Recorded data Block Start

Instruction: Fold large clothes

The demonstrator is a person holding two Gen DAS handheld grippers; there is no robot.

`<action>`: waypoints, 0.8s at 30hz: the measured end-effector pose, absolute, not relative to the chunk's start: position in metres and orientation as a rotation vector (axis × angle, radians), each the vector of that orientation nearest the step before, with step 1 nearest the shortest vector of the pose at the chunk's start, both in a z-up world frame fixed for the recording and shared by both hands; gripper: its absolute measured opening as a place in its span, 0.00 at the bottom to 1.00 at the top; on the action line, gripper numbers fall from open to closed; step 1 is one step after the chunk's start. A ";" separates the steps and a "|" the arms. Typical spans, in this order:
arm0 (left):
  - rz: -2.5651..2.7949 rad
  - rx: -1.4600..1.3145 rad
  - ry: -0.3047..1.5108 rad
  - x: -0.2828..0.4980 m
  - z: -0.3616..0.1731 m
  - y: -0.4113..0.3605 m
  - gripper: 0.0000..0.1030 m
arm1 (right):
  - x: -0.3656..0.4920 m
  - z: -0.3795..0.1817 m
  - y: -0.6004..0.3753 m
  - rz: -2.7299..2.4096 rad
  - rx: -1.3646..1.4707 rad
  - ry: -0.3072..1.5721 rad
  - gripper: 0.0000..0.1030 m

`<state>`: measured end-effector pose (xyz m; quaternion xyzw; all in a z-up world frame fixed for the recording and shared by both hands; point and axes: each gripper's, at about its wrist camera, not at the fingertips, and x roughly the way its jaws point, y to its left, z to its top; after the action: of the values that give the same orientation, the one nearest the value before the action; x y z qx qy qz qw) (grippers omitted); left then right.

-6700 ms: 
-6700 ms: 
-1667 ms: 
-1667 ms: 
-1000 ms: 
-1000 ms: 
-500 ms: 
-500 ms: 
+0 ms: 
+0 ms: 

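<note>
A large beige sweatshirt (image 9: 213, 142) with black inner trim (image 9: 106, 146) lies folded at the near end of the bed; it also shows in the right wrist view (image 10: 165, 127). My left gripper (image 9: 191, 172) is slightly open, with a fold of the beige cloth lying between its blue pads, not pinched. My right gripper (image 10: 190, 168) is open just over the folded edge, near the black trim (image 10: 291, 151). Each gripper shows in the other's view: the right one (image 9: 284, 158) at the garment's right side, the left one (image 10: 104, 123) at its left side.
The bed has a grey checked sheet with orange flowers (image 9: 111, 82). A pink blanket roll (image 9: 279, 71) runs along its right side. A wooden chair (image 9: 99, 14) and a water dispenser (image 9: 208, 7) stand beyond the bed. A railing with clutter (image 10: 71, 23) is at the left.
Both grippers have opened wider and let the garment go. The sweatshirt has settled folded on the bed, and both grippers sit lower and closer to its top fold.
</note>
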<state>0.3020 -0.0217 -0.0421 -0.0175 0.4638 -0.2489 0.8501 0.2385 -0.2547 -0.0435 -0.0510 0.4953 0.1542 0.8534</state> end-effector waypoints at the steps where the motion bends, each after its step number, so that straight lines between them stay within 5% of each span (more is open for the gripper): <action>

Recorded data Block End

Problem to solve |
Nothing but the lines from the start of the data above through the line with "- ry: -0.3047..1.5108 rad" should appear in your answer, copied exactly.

Task response |
Instruction: Fold large clothes

The demonstrator is a person holding two Gen DAS handheld grippers; there is no robot.

`<action>`: waypoints, 0.8s at 30hz: the measured end-effector pose, absolute, not relative to the chunk's start: position in metres and orientation as a rotation vector (axis × angle, radians), each the vector of that orientation nearest the step before, with step 1 nearest the shortest vector of the pose at the chunk's start, both in a z-up world frame fixed for the recording and shared by both hands; gripper: its absolute measured opening as a place in its span, 0.00 at the bottom to 1.00 at the top; on the action line, gripper numbers fall from open to closed; step 1 is one step after the chunk's start. A ";" separates the steps and a "|" the arms. Typical spans, in this order:
arm0 (left):
  - rz: -2.5651..2.7949 rad
  - rx: -1.4600..1.3145 rad
  - ry: -0.3047..1.5108 rad

The exercise has been answered in full.